### WHAT IS BEING ASKED
Could you reproduce, from the records below, everything from the line with "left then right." down to the line with "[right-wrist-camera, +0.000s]", keeping both of those lines and changing nothing?

# # # # #

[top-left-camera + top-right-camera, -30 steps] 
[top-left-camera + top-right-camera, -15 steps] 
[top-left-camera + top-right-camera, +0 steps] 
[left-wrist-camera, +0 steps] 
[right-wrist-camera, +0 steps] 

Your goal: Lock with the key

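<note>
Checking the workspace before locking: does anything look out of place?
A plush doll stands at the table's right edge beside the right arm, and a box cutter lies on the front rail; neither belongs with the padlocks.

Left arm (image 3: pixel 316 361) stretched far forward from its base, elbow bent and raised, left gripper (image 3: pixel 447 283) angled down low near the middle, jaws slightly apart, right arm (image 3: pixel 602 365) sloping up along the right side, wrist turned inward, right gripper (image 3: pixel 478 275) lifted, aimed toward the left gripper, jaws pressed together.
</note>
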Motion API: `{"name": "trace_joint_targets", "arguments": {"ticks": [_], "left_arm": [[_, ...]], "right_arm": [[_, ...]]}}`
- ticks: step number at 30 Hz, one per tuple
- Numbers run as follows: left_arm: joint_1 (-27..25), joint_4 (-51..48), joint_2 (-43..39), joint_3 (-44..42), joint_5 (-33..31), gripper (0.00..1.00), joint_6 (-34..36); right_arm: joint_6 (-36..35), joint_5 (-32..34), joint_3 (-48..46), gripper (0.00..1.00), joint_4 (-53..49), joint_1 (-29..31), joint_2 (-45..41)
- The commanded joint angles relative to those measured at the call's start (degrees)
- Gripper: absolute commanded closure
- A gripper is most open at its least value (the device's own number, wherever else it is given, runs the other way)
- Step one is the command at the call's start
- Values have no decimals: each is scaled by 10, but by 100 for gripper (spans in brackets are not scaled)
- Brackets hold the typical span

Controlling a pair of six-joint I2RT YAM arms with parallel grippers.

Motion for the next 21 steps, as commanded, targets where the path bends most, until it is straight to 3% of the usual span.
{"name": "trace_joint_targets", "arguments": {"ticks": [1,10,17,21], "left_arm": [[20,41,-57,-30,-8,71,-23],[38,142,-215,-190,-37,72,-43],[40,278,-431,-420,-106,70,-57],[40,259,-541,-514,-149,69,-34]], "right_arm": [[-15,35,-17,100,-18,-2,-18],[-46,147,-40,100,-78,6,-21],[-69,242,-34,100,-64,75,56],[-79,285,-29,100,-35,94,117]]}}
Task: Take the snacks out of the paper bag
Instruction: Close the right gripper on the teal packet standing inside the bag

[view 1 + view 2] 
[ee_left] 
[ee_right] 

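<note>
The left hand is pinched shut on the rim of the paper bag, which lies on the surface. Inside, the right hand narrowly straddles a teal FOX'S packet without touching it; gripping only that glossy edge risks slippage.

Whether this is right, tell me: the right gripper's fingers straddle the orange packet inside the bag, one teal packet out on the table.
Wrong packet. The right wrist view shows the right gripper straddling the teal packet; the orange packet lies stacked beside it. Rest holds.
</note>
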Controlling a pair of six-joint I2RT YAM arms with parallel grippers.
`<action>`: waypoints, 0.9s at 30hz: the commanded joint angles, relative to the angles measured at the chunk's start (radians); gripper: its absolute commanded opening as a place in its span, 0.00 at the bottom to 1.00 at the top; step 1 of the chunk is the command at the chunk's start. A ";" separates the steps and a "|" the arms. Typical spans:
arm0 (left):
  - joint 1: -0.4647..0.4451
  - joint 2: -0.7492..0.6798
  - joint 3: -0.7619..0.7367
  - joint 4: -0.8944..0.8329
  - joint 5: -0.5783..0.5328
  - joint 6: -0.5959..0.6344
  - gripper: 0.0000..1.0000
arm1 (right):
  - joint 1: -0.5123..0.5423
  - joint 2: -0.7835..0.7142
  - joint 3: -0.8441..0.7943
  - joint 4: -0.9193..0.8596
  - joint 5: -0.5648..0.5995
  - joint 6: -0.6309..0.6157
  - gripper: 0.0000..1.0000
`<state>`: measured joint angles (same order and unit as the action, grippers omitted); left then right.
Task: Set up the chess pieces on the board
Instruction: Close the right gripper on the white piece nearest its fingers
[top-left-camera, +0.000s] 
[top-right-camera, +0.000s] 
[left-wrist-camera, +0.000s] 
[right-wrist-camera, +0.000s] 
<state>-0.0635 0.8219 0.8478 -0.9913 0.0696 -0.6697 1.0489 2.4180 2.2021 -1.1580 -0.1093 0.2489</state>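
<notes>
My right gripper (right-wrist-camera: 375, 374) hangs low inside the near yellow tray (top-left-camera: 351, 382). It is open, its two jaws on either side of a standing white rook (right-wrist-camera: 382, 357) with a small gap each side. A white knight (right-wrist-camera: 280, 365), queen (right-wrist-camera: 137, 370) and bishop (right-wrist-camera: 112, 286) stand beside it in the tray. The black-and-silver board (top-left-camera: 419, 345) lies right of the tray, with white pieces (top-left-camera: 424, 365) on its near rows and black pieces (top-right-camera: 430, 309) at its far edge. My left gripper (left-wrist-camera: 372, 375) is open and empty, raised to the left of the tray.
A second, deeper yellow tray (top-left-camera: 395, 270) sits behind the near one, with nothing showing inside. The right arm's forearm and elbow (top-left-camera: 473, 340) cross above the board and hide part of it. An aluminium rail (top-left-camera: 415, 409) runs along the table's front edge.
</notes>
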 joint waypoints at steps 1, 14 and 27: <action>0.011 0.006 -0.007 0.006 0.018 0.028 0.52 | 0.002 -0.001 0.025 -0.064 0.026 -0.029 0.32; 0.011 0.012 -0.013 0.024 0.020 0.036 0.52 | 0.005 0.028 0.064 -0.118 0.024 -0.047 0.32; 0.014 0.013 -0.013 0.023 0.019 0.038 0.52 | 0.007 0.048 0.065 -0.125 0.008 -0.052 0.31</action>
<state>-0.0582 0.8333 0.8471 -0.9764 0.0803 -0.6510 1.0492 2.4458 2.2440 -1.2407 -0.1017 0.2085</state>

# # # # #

### YOUR SOLUTION
`<state>`: measured joint angles (same order and unit as the action, grippers omitted); left then right.
Task: Set up the chess pieces on the board
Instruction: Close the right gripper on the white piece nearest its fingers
[top-left-camera, +0.000s] 
[top-right-camera, +0.000s] 
[left-wrist-camera, +0.000s] 
[right-wrist-camera, +0.000s] 

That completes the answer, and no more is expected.